# DIRECTIONS:
Go over the entries below line by line, copying each one that contains the word "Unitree".

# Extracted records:
= = = = =
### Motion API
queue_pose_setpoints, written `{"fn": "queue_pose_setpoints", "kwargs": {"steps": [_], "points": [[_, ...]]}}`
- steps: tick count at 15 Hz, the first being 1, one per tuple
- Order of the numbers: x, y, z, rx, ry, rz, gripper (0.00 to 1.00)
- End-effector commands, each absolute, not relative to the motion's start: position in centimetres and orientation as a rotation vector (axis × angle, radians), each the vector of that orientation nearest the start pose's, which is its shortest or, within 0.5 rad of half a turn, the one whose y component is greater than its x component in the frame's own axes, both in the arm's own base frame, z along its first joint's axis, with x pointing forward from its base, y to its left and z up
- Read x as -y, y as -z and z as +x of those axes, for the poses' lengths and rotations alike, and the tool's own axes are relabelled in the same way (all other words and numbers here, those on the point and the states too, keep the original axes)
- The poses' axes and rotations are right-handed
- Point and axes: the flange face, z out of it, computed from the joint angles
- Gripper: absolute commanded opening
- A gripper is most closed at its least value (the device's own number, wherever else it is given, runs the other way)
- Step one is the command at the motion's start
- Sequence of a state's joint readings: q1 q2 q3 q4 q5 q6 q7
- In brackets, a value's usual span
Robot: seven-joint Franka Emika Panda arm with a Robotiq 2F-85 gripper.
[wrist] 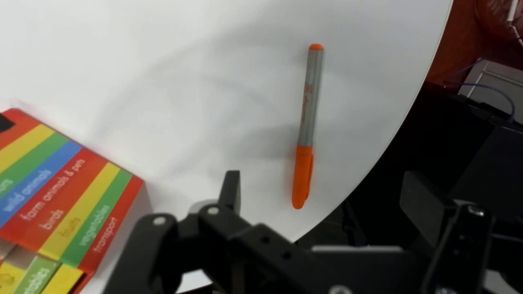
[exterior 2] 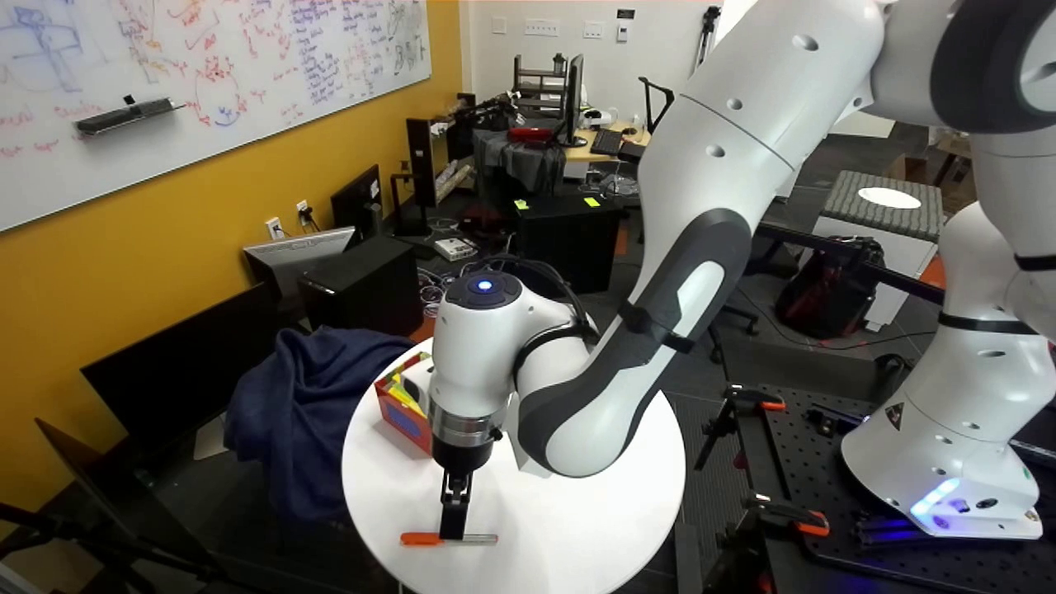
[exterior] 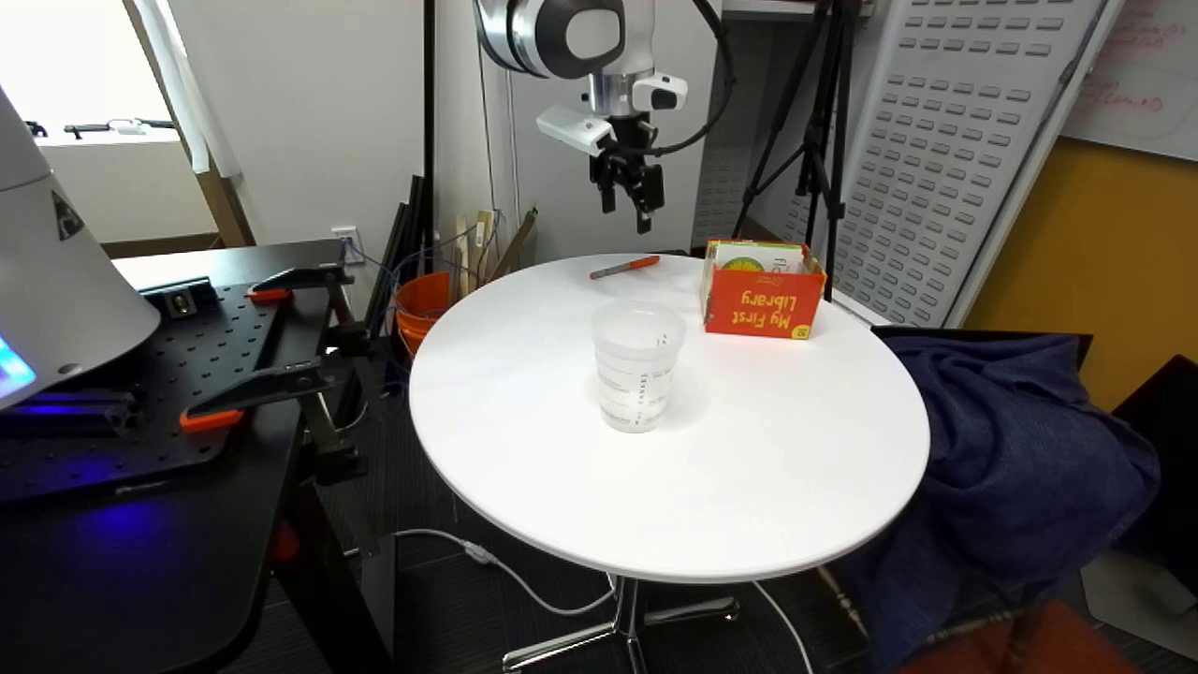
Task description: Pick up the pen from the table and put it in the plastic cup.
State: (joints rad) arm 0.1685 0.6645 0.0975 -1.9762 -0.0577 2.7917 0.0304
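Tool (wrist: 325,194): poised over the round white table (exterior: 786,449), closest to the lens in the wrist view, with black fingers (wrist: 231,188) spread wide apart.
Pen (wrist: 307,126): lying flat on the table beneath the tool, clear of the fingers; turned with orange cap (wrist: 302,175) toward the tool in the wrist view and gray barrel (wrist: 311,85) reaching away.
Plastic cup (exterior: 636,374): standing upright on the table, lower than the tool and closer to the camera in an exterior view; see-through, printed with dark markings.
Box (exterior: 763,304): resting on the table, lower than the tool and to the right of it in an exterior view; red-orange, lettered "My First Library" upside down, striped in bright colors in the wrist view.
Arm (exterior 2: 730,140): stretched white and gray across the table, carrying the tool at the far end.
Workbench (exterior: 159,590): bearing the arm's base (exterior: 75,309), well apart from the tool, past the table's edge.
Bucket (exterior: 412,323): orange, set low and left of the tool in an exterior view.
Cloth (exterior: 1001,431): navy, draped beyond the table's edge, well apart from the tool in both exterior views.
Whiteboard (exterior 2: 214,91): covered in colored handwriting, mounted on the yellow wall (exterior 2: 165,239), well apart from the tool.
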Motion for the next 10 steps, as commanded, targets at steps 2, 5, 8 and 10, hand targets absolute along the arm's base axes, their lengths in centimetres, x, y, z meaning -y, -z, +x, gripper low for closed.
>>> {"fn": "queue_pose_setpoints", "kwargs": {"steps": [2,5,8,10], "points": [[-17.2,-13.3,61.1,0.374,0.202,-3.044,1.00],[-17.5,-12.4,61.5,0.380,0.180,-3.039,1.00],[-17.8,-11.8,61.8,0.378,0.156,-3.036,1.00],[-17.9,-11.4,61.9,0.376,0.144,-3.035,1.00]]}}
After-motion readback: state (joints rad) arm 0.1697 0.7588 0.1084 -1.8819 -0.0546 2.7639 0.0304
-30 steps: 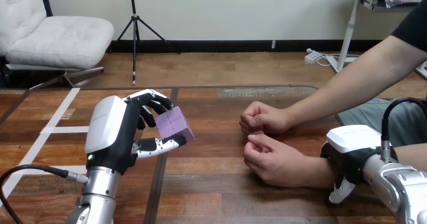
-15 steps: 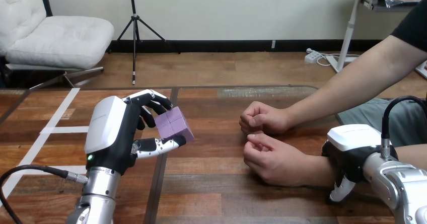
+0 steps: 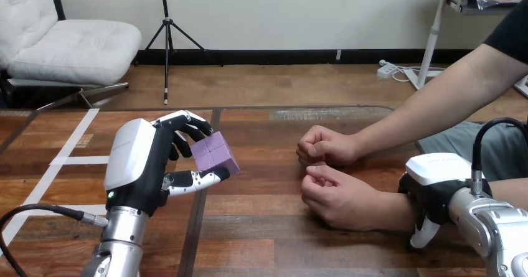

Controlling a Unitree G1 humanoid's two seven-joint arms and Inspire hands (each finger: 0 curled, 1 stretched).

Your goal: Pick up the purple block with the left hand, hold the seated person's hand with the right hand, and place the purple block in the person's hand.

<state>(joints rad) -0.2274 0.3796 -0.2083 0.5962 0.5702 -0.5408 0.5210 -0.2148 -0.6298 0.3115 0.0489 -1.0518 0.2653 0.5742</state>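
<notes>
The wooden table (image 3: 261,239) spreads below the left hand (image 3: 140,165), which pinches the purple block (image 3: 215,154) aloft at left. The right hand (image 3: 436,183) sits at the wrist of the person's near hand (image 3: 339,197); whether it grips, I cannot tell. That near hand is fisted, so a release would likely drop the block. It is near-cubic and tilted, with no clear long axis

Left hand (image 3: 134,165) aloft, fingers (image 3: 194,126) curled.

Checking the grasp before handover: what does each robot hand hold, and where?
Left hand pinches the purple block, fingers on its top, thumb under it. Right hand lies at the person's wrist; a grip cannot be told.
</notes>
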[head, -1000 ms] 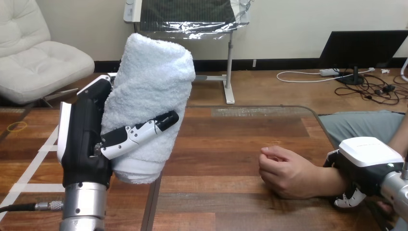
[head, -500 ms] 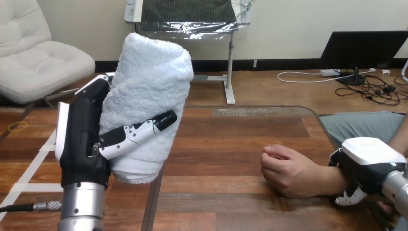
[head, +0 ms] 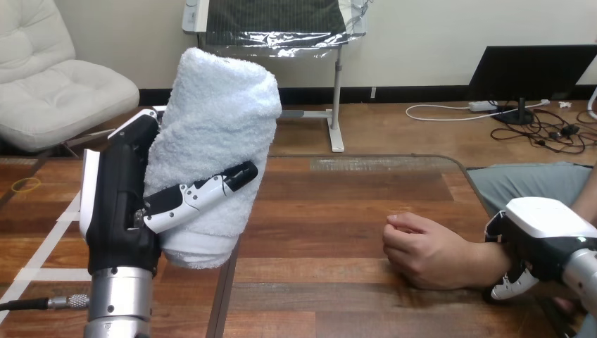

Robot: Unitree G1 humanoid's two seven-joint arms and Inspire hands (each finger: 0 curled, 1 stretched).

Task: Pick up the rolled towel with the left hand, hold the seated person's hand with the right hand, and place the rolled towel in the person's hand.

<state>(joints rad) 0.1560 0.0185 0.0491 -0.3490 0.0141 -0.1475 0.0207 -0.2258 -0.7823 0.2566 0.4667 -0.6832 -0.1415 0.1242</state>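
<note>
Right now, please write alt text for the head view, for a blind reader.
The robot's left hand holds a white rolled towel upright above the table, at the left. At lower right, its right hand curls round the person's wrist; the person's hand rests, loosely closed, on the table.

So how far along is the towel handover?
Pickup done: the left robot hand grips the rolled towel above the table. The right robot hand curls round the person's wrist. Left: carrying the towel across into the person's hand, which is closed.
</note>
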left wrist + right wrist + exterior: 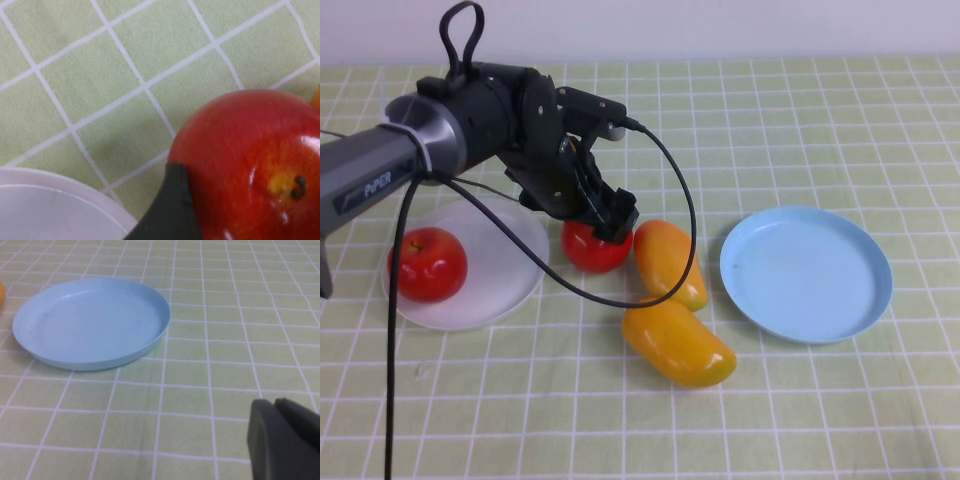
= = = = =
# WRITTEN RESPONSE:
Controlling a Unitree G1 humanoid's two seven-joint arms and Inspire hands (each finger: 0 curled, 1 stretched).
Robot: Unitree G1 humanoid's two seven-joint arms and Inspire hands (each finger: 0 curled, 1 stretched).

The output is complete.